= WHAT YOU SHOULD DO =
Across the records below, how many lines contain the string "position"? Give the number by itself.

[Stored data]
--------------------------------------------------

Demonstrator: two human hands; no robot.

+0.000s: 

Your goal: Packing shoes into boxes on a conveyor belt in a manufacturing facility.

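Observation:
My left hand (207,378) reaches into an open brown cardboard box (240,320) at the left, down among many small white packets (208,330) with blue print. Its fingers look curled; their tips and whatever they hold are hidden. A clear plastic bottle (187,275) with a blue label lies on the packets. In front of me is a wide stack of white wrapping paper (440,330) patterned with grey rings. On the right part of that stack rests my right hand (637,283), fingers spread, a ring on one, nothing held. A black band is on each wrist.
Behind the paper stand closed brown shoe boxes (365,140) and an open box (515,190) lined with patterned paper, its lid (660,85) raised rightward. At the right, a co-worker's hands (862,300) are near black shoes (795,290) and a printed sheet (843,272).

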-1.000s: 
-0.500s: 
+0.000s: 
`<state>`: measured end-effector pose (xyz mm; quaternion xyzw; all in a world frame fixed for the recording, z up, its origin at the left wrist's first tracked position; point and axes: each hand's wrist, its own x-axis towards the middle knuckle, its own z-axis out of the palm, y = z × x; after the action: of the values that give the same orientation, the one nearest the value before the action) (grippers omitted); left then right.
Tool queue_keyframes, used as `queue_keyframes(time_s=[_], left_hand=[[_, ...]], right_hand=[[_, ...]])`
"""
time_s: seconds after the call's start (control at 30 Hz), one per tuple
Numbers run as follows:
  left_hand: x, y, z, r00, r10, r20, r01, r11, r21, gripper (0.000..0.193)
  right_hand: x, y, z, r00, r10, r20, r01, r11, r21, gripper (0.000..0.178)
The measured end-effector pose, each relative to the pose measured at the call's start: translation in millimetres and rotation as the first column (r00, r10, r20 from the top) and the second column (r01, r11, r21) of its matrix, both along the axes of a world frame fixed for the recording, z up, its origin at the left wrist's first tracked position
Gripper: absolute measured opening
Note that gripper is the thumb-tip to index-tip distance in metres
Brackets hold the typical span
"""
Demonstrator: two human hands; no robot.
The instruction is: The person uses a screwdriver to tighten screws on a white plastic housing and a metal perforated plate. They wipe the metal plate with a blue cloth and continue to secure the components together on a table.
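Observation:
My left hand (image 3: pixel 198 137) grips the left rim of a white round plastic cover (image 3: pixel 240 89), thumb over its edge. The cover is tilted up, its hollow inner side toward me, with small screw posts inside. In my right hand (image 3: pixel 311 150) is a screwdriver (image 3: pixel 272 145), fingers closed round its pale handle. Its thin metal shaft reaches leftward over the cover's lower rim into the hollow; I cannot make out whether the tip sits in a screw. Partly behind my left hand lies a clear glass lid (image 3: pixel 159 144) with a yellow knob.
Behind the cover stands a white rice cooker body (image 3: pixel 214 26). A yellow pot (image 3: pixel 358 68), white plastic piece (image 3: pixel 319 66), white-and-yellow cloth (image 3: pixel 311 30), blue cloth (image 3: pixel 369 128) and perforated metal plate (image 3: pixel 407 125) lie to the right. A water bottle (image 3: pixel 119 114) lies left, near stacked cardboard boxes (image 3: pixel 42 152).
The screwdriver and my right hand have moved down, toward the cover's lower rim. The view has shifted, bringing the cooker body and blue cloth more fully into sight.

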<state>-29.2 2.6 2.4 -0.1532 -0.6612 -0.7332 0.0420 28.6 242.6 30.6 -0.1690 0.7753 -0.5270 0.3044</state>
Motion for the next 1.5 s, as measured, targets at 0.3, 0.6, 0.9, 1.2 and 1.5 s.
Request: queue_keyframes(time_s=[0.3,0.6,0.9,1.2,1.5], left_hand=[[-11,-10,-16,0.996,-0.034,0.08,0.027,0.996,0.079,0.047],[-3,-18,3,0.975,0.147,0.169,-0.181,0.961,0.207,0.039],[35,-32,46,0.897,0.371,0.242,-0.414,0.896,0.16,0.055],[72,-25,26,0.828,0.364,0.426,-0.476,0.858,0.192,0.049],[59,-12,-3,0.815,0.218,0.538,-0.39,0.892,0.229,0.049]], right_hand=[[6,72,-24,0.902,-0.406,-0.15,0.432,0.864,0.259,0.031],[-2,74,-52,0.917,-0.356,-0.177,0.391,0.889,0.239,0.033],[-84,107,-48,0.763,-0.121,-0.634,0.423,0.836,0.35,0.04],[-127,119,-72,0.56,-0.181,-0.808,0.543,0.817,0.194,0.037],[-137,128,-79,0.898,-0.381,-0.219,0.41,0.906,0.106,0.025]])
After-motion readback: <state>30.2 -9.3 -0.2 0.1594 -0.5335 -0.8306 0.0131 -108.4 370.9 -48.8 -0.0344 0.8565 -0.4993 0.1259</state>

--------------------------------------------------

= ANSWER SPACE =
2